In Italia abbiamo Acea (ACE), Iren (IRE), Hera (HER) e tante altre. Sul piano internazionale troviamo A.O. Smith Corporation (AOS), Advanced Drainage Systems Inc (WMS), Evoqua Water Technologies Corp (AQUA).

Nel Regno Unito troviamo Severn Trent (SVT), United Utilities (UU) e Pennon Group (PNN).

Fondi di investimento legati al tema dell’acqua

Molti i fondi di investimento che permettono una esposizione al tema dell’acqua.
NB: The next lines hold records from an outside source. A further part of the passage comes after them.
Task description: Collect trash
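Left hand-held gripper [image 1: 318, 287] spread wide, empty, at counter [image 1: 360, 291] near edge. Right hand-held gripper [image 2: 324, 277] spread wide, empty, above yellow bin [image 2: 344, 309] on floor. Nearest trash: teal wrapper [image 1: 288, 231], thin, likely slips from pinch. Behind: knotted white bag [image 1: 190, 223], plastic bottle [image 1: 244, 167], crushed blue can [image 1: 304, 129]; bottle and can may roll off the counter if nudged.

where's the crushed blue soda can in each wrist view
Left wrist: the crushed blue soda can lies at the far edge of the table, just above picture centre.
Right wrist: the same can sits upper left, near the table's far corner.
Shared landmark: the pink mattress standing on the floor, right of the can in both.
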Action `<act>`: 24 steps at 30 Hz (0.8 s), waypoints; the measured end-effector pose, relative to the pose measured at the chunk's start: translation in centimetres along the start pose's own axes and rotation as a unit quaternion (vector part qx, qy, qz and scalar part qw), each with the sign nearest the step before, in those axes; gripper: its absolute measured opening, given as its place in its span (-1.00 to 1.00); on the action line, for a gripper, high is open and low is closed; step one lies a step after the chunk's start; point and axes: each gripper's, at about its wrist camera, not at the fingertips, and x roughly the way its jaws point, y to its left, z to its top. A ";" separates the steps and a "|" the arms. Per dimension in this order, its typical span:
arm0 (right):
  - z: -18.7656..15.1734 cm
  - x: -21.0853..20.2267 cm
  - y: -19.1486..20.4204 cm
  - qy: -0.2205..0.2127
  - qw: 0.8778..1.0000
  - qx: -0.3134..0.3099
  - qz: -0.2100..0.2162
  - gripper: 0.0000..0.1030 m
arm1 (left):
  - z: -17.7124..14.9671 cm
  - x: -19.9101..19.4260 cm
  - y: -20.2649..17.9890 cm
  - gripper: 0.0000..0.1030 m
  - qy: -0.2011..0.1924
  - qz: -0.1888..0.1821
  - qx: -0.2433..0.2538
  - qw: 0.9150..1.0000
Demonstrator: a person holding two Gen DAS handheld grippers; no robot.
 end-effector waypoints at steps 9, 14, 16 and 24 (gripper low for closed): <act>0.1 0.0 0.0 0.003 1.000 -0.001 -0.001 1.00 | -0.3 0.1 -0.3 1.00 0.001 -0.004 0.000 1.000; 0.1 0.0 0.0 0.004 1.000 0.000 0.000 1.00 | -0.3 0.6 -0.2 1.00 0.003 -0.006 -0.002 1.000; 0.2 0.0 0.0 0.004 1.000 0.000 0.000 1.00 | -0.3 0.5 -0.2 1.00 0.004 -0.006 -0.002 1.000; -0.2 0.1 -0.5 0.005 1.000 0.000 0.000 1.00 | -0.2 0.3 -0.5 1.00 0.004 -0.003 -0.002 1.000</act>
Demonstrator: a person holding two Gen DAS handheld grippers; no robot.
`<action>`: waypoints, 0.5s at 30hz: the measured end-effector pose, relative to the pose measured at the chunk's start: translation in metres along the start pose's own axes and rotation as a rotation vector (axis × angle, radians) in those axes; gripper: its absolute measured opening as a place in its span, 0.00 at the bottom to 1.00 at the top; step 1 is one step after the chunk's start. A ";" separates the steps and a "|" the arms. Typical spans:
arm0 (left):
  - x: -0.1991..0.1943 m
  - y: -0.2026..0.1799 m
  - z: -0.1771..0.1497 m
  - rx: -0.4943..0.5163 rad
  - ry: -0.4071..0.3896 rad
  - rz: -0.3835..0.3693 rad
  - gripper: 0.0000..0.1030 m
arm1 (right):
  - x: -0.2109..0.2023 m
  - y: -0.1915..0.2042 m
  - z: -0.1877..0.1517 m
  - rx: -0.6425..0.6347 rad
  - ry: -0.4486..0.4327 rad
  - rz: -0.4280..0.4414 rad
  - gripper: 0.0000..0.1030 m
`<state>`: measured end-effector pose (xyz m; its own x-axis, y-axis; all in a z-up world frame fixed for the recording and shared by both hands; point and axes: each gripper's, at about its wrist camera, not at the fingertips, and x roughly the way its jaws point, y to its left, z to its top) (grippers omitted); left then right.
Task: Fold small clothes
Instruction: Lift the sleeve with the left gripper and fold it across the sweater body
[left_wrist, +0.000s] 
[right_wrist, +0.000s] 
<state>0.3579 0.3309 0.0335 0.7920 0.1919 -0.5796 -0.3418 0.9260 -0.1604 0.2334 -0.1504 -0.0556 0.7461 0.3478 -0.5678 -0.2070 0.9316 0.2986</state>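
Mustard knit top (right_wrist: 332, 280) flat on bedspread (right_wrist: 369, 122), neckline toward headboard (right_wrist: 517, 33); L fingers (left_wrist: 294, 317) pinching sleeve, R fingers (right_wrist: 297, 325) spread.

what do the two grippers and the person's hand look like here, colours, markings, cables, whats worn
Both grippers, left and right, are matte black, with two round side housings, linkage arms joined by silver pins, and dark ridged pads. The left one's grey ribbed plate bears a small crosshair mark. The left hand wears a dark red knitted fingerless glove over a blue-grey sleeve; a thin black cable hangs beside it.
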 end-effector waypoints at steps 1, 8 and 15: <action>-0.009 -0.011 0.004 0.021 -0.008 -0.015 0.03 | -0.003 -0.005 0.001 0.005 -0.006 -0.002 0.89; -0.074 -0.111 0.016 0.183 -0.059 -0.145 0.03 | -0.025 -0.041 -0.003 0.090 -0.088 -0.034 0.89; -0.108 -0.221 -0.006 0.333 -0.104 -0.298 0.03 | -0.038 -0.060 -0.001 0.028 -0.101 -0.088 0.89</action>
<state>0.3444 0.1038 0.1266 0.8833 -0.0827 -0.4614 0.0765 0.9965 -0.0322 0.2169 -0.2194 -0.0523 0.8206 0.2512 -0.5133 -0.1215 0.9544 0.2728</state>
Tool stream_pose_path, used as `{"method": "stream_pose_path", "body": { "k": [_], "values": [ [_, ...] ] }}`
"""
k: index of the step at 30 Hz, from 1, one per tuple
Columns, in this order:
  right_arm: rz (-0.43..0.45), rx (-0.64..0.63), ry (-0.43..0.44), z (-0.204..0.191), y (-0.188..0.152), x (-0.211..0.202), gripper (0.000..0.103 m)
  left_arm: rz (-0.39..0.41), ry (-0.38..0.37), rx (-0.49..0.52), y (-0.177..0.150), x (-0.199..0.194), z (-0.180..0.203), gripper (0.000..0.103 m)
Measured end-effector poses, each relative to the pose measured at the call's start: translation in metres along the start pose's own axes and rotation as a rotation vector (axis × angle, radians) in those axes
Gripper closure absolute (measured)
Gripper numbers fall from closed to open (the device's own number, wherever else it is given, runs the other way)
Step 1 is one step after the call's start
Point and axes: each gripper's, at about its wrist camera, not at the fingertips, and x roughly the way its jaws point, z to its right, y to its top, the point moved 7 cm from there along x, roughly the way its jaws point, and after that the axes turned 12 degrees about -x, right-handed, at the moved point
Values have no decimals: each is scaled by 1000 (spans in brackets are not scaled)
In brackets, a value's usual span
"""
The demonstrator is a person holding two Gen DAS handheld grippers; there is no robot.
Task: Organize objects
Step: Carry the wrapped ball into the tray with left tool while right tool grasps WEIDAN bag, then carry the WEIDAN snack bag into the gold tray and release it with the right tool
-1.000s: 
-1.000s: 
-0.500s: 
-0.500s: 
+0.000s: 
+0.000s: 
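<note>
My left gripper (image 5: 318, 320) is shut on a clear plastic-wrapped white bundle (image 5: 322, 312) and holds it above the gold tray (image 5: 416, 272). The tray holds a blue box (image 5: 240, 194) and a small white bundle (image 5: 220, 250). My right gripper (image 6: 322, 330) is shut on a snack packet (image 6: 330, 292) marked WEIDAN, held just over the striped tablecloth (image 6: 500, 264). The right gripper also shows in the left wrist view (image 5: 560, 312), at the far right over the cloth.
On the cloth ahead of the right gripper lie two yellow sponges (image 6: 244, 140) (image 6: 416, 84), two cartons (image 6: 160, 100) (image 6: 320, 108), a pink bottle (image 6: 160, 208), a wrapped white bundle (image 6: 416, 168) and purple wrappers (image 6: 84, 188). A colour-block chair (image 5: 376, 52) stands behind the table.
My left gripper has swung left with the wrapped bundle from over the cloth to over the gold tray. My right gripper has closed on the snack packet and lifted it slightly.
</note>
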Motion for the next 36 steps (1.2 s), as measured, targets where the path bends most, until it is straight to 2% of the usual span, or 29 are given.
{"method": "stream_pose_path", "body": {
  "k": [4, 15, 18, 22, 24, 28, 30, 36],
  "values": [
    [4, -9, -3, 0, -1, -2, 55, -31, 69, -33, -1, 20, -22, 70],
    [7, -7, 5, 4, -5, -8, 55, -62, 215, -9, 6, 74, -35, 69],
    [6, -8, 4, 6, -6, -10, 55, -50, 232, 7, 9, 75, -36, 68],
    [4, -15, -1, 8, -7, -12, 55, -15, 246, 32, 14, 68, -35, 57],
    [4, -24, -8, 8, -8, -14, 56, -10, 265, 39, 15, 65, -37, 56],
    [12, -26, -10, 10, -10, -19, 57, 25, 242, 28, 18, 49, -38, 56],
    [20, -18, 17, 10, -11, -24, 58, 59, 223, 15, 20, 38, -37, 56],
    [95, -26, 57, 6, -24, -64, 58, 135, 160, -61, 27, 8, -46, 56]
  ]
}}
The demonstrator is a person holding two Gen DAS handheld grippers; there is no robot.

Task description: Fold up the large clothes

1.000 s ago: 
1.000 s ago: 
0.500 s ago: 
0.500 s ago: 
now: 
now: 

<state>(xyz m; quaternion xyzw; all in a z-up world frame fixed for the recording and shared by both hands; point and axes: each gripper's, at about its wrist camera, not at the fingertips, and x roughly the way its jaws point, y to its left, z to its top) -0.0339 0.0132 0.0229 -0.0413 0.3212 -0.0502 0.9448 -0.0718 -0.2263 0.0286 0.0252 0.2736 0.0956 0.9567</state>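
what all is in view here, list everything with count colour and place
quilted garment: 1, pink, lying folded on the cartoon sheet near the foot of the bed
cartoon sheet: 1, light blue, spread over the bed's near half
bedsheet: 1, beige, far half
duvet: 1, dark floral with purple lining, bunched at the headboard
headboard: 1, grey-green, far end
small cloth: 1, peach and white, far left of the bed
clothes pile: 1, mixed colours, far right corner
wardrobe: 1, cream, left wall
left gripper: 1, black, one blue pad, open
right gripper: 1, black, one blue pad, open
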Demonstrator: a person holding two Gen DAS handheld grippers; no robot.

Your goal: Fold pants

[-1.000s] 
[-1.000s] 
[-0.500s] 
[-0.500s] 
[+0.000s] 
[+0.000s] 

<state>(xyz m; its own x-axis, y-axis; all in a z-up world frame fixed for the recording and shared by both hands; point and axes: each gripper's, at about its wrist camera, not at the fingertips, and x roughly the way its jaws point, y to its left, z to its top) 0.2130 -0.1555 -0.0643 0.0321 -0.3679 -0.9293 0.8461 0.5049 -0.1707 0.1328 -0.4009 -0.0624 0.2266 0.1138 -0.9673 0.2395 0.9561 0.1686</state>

Tra questi troviamo il RobecoSAM Sustainable Water Equities, il Thematics Water fund di Natixis, il BNP Paribas Aqua ed ancora il Pictet Water.

Tutti fondi denominati in euro, come anche il Fidelity Sustainable Water & Waste Fund.

Perché investire in acqua aiuterà a combattere la siccità

Senza investimenti non esiste ricerca, e senza ricerca non esiste l’innovazione tecnologia. Solo grazie agli investimenti è possibile trovare nuove soluzioni capaci di migliorare l’accesso all’acqua per miliardi di persone.

Il premio per l’aver investito nel tema dell’acqua sarà tangibile ed economicamente verificabile tra alcuni anni, quando la siccità sommergerà molti paesi europei e di altri continenti.